THUNDER BASIN COAL COMPANY, Petitioner, v. FEDERAL MINE SAFETY AND HEALTH REVIEW COMMISSION; and Secretary of Labor, Respondents.
Thunder Basin Coal Company (Thunder Basin) brings this petition for review of an order of the Federal Mine Safety and Health Review Commission (Commission) sustaining a citation issued to Thunder Basin arising from an alleged violation of the Federal Mine Safety and Health Act of 1977 (the Mine Act or the Act). Because we find that the Commission's order is based on a permissible construction of the statute, we affirm.1
In 1977, Congress passed the Mine Act to improve and promote health and safety in the nation's mines. 30 U.S.C. §§ 801-962. The Act requires the Secretary of Labor to make periodic unannounced inspections of the nation's mines, id. at § 813(a), and further provides that a representative of the mine operator and a representative authorized by his miners shall be given an opportunity to accompany the inspector on his inspections of the mines, id. at § 813(f).2 Regulations promulgated under this section define a miners' representative as “[a]ny person or organization which represents two or more miners at a coal or other mine for the purposes of the Act.” 30 C.F.R. § 40.1(b)(1). At the heart of this dispute is the regulation requiring the mine owner, after being notified that two or more miners have designated a representative, to post the designation on the miners' bulletin board. Id. at § 40.4.
Thunder Basin operates the Black Thunder Mine, a large nonunionized surface coal mine in Wyoming. In 1990, eight of the mine's nonunion employees signed an authorization form designating two organizers of the United Mine Workers of America (UMWA), who were not Black Thunder employees, to be their representatives. There is undisputed evidence that the designees hoped their status as miners' representatives would help further their organizing goals. The Mine Safety and Health Administration (MSHA) informed Thunder Basin that it was required to post the designation form on the miners' bulletin board. When Thunder Basin refused to do so, it was cited by the mine inspector for violation of the Act.3
Pursuant to statutory procedure, Thunder Basin took its case before an Administrative Law Judge (ALJ) arguing, inter alia, that the designation of union agents as miners' representatives in a nonunion mine was an abuse of the Mine Act. The ALJ denied relief to Thunder Basin, holding that the Commission's decision in Kerr-McGee Coal Corp. v. Secretary of Labor, 15 F.M.S.H.R.C. 352, 1993 WL 395964 (1993), aff'd, 40 F.3d 1257 (D.C.Cir.1994), cert. denied, 515 U.S. 1159, 115 S.Ct. 2611, 132 L.Ed.2d 854 (1995), controlled the disposition of the petition. Thunder Basin Coal Co. v. Secretary of Labor, 16 F.M.S.H.R.C. 1849, 1850, 1994 WL 460108, at **1 (1994). In doing so, the ALJ further held that any organizational motivation of the miners' representatives was irrelevant. Id. at 1850-51. The Commission refused Thunder Basin's petition for discretionary review, thus making the ALJ's decision the final decision of the Commission. Thunder Basin then timely appealed to this court.
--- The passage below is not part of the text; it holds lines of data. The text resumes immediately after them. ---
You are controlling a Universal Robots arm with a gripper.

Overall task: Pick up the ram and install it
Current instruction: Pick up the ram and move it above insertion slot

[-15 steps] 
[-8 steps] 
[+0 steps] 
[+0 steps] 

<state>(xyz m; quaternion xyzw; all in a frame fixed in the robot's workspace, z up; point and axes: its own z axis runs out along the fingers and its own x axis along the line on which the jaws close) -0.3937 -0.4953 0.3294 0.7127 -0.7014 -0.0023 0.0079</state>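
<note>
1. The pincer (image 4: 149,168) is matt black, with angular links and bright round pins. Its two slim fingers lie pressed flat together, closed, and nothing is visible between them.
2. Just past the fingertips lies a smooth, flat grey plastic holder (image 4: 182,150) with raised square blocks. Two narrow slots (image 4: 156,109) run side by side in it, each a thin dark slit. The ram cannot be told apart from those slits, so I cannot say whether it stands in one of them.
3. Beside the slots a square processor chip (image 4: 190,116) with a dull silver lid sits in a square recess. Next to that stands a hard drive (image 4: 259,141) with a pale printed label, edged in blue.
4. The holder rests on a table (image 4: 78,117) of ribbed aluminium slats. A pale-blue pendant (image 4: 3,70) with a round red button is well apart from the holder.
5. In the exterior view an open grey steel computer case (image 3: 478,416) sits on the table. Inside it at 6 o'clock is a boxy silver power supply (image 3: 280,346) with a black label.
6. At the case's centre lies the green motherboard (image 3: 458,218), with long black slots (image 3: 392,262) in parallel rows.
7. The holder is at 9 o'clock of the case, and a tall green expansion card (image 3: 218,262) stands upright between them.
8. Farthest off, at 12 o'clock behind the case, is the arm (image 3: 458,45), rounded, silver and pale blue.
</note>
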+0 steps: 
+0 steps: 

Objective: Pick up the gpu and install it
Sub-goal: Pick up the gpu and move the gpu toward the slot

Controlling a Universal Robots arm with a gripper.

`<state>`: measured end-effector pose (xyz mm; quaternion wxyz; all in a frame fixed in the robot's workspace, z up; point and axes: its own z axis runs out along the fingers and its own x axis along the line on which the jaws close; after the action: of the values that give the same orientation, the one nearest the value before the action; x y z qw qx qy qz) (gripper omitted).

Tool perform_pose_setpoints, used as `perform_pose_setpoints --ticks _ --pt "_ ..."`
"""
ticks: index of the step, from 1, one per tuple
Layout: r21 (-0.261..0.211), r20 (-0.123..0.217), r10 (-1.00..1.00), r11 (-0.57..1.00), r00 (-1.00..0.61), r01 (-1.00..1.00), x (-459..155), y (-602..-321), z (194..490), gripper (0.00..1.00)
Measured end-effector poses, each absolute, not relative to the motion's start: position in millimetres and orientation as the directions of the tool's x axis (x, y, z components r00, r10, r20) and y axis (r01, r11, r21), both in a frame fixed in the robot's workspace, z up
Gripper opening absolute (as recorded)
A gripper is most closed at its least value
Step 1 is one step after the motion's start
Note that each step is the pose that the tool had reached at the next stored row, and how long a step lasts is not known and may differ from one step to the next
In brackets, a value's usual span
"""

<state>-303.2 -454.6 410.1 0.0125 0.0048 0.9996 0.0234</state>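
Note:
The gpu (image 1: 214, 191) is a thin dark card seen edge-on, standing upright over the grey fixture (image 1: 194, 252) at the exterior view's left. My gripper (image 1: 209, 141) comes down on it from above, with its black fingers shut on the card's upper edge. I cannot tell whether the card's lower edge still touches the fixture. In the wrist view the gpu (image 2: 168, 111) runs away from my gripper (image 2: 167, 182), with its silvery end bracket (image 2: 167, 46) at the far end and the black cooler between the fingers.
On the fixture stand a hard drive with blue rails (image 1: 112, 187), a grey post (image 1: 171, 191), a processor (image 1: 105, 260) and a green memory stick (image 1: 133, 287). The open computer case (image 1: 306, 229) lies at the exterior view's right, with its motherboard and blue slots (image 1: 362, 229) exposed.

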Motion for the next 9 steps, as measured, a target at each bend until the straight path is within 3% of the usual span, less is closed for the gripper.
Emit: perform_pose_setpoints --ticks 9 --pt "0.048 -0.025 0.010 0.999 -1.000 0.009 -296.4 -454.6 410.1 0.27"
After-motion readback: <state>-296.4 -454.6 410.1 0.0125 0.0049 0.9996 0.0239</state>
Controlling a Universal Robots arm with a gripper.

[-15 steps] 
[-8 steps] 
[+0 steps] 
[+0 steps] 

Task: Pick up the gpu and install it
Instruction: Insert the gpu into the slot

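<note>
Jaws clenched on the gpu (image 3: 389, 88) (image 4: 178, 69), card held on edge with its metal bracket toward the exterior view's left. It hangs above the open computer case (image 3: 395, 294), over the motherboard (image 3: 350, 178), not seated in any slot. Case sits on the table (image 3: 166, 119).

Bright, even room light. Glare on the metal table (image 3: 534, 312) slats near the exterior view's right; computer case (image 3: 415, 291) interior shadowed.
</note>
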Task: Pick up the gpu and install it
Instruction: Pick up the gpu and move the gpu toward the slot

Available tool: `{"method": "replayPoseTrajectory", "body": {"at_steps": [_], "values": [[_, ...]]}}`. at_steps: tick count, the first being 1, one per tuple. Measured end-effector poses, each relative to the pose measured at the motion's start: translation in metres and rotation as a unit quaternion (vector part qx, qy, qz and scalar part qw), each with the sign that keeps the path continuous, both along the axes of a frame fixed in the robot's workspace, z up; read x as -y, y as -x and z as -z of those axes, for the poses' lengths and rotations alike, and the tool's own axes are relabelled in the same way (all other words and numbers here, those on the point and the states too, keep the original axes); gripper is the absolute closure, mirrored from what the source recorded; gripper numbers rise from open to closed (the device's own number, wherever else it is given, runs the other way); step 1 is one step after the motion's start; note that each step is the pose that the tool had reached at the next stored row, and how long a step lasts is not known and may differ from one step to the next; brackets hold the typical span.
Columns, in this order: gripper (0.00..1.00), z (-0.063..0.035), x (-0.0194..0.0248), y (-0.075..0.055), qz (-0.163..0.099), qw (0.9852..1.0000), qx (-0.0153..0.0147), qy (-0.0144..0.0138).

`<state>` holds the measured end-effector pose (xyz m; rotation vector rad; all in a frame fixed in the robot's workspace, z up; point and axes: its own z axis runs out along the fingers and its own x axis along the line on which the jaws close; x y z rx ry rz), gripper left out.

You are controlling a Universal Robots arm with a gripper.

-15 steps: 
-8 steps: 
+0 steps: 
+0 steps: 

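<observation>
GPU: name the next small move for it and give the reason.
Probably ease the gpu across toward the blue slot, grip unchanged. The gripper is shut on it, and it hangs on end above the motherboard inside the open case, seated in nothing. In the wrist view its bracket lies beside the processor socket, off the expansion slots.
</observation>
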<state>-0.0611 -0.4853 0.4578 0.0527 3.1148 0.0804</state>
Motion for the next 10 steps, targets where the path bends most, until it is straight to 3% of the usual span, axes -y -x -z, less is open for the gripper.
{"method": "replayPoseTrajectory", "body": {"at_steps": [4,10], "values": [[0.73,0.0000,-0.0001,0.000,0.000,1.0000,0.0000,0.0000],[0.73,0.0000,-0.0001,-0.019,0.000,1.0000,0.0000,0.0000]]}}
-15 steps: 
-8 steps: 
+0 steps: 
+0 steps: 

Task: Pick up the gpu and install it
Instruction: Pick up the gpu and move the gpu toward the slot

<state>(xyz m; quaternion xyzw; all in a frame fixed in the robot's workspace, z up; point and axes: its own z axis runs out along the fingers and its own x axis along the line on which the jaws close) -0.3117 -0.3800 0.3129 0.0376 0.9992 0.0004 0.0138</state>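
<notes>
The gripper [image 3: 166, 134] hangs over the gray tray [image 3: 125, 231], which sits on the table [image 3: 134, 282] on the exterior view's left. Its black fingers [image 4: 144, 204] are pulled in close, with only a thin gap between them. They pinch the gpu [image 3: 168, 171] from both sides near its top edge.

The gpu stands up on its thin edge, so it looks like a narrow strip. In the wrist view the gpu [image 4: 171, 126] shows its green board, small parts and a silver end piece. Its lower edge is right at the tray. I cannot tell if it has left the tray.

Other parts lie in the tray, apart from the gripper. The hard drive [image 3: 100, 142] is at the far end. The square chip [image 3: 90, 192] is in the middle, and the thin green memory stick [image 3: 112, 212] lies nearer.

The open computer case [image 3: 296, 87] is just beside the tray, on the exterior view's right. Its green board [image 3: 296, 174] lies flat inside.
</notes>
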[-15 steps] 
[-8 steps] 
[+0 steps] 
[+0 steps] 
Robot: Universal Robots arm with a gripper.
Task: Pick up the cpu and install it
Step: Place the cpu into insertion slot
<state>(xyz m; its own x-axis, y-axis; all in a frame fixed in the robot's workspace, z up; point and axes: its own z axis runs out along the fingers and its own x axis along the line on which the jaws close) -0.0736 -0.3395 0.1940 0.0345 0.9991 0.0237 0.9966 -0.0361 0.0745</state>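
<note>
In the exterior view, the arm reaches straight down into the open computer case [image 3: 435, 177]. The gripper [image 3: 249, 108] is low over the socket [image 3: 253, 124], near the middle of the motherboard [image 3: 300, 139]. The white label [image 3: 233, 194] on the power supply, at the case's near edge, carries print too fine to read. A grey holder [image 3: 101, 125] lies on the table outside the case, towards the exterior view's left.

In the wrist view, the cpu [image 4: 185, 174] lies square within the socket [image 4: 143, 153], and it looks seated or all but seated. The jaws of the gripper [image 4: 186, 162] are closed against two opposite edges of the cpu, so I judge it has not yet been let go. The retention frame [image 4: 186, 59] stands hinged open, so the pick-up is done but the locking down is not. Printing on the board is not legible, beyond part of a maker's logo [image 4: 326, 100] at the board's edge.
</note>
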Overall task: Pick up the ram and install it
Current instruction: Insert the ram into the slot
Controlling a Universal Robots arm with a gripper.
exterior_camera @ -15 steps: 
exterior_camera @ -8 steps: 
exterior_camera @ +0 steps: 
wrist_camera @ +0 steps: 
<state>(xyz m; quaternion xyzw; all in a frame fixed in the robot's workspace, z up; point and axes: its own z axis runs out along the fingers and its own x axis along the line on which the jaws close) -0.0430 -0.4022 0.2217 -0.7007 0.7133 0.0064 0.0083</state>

On appeal, Thunder Basin presents three issues: (1) whether, under the Mine Act, paid union organizers can become miners' representatives at a nonunion mine; (2) whether the Commission's decision is in derogation of the National Labor Relations Act (NLRA); and (3) whether Thunder Basin's constitutional rights were violated by the Commission's interpretation and enforcement of the Mine Act.
In reviewing the interpretation of § 103(f) [30 U.S.C. § 813(f) ] asserted by the Secretary of Labor (Secretary) and the Commission, we are mindful of the United States Supreme Court's directions in Chevron, U.S.A., Inc. v. Natural Resources Defense Council, Inc., 467 U.S. 837, 104 S.Ct. 2778, 81 L.Ed.2d 694 (1984).
When a court reviews an agency's construction of the statute which it administers, it is confronted with two questions. First, always, is the question whether Congress has directly spoken to the precise question at issue. If the intent of Congress is clear, that is the end of the matter; for the court, as well as the agency, must give effect to the unambiguously expressed intent of Congress. If, however, the court determines Congress has not directly addressed the precise question at issue, the court does not simply impose its own construction on the statute, as would be necessary in the absence of an administrative interpretation. Rather, if the statute is silent or ambiguous with respect to the specific issue, the question for the court is whether the agency's answer is based on a permissible construction of the statute.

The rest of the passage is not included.